Required action:
When you copy the data, keep every word exactly as it is and leave the pictures out.
(Beginning of Stored data)
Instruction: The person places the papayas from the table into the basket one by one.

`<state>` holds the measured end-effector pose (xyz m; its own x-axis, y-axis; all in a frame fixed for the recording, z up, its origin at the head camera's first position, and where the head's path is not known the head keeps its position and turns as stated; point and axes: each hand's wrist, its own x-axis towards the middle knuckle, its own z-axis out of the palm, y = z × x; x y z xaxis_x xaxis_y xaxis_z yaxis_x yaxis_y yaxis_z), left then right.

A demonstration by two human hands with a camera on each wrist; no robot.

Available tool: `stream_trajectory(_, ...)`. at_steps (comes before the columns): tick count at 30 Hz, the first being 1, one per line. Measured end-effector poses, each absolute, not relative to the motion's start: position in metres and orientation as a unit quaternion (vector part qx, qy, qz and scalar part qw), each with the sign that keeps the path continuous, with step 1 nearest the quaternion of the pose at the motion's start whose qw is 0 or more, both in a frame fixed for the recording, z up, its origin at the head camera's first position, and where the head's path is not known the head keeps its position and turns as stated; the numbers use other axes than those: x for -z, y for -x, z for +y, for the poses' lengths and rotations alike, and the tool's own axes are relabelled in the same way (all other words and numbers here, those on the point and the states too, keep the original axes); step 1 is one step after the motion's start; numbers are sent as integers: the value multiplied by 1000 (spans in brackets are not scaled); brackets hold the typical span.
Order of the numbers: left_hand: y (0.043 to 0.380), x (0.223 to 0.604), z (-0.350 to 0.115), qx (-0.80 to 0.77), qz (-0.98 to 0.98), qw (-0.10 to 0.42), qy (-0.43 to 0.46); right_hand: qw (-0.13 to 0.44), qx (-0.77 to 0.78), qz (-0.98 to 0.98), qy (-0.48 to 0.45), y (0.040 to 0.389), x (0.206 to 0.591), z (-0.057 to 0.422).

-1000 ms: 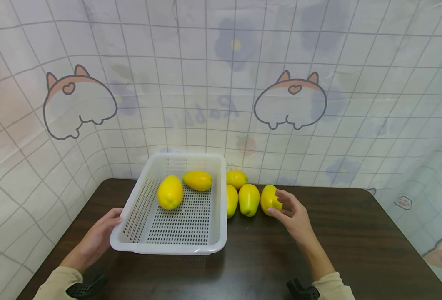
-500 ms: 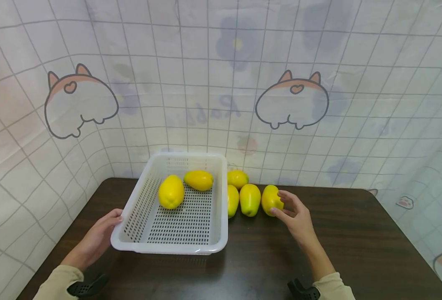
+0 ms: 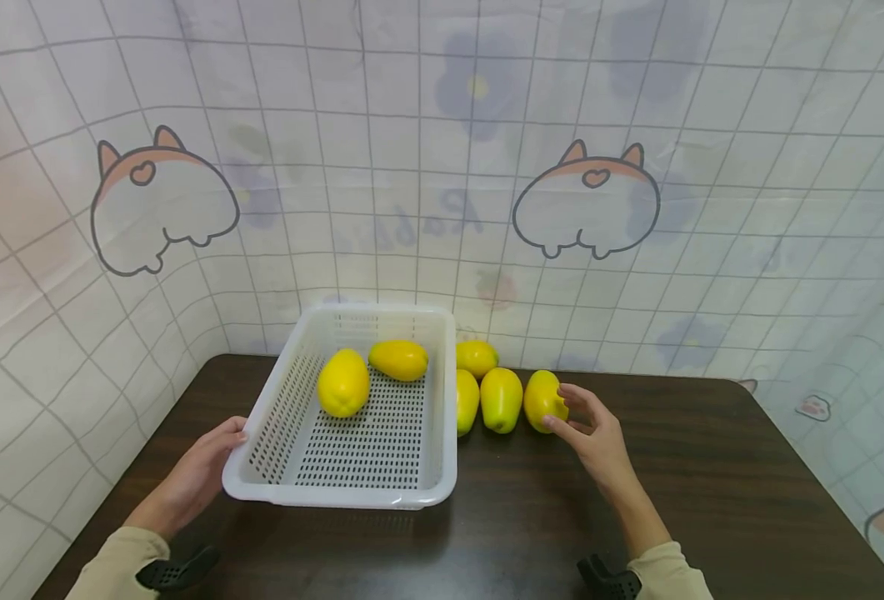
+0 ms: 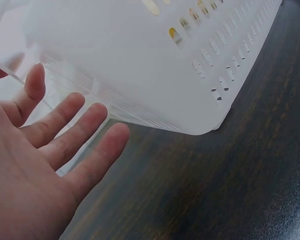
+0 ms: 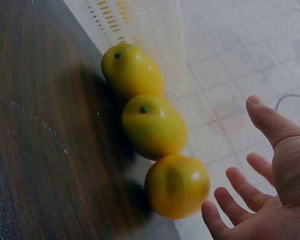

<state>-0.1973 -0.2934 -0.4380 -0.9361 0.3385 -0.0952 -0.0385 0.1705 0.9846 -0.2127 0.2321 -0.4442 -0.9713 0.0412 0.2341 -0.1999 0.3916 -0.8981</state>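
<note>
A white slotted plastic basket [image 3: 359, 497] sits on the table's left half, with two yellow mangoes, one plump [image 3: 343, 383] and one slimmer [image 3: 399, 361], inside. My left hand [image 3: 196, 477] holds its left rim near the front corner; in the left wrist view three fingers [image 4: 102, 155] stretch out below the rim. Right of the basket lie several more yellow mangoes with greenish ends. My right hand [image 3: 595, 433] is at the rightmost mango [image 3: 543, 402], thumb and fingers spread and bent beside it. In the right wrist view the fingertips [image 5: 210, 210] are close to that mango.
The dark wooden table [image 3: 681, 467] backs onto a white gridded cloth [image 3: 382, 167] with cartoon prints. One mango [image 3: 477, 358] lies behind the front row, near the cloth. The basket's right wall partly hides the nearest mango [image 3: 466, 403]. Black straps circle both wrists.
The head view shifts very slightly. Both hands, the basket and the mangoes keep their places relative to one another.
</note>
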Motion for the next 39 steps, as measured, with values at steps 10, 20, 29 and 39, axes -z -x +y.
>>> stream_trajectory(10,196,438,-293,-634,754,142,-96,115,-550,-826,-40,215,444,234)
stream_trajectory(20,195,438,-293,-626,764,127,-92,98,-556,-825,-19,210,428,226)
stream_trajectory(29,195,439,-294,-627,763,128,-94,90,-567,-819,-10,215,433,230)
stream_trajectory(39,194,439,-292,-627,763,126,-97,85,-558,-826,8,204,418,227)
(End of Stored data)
Task answer:
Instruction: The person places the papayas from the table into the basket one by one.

`<state>` holds the measured end-effector pose (xyz m; its own x-axis, y-axis; all in a frame fixed for the recording, z up, its origin at the head camera's first position, and where the head's path is not known the head keeps its position and turns as stated; point and axes: each hand's wrist, its own x-axis towards the middle knuckle, its own z-axis out of the palm, y = z × x; x y z xaxis_x xaxis_y xaxis_z yaxis_x yaxis_y yaxis_z), left then right.

A demonstration by two human hands with a camera on each wrist; no robot.

Available tool: `stream_trajectory(_, ...)`. at_steps (comes before the columns): tick count at 30 Hz, the first being 1, one per line. Measured end-effector poses, each absolute, not relative to the motion's start: position in metres and orientation as a unit quaternion (vector part qx, qy, qz and scalar part qw), each with the sign that keeps the path continuous, with step 1 nearest the quaternion of the pose at the motion's start whose qw is 0 or more, both in a frame fixed for the recording, z up, its origin at the head camera's first position, and where the head's path is not known the head keeps its position and turns as stated; the numbers use other axes than those: x for -z, y for -x, z for +y, for the poses' lengths and rotations alike, and the tool's own axes are relabelled in the same way (all other words and numbers here, those on the point and the states too, keep the original axes); step 1 is one step after the motion's start; numbers are sent as integers: the value multiplied by 1000 (spans in brackets are not scaled); brackets hold the typical span.
Order of the numbers: left_hand: y (0.043 to 0.380), x (0.223 to 0.604), z (-0.350 to 0.115), qx (-0.80 to 0.77), qz (-0.98 to 0.98), qw (-0.10 to 0.42), qy (-0.43 to 0.46); right_hand: qw (-0.13 to 0.44), qx (-0.77 to 0.78), qz (-0.98 to 0.98), qy (-0.48 to 0.45), y (0.040 to 0.389), x (0.206 to 0.591), z (-0.057 to 0.422).

-1000 ms: 
-500 ms: 
+0 ms: 
+0 ms: 
+0 ms: 

<state>-0.1973 -0.2934 -0.4380 -0.9361 0.3385 -0.0952 -0.0385 0.1705 0.9846 -0.2127 0.2321 -0.4442 -0.9713 0.0412 0.2341 -0.1999 0.3916 -0.8981</state>
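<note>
A white slotted plastic basket [image 3: 359, 497] sits on the table's left half, with two yellow mangoes, one plump [image 3: 343, 383] and one slimmer [image 3: 399, 361], inside. My left hand [image 3: 196, 477] holds its left rim near the front corner; in the left wrist view three fingers [image 4: 102, 155] stretch out below the rim. Right of the basket lie several more yellow mangoes with greenish ends. My right hand [image 3: 595, 433] is at the rightmost mango [image 3: 543, 402], thumb and fingers spread and bent beside it. In the right wrist view the fingertips [image 5: 210, 210] are close to that mango.
The dark wooden table [image 3: 681, 467] backs onto a white gridded cloth [image 3: 382, 167] with cartoon prints. One mango [image 3: 477, 358] lies behind the front row, near the cloth. The basket's right wall partly hides the nearest mango [image 3: 466, 403]. Black straps circle both wrists.
The head view shifts very slightly. Both hands, the basket and the mangoes keep their places relative to one another.
</note>
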Motion for the next 39 steps, as measured, with values at steps 10, 20, 29 and 39, axes -z -x +y.
>>> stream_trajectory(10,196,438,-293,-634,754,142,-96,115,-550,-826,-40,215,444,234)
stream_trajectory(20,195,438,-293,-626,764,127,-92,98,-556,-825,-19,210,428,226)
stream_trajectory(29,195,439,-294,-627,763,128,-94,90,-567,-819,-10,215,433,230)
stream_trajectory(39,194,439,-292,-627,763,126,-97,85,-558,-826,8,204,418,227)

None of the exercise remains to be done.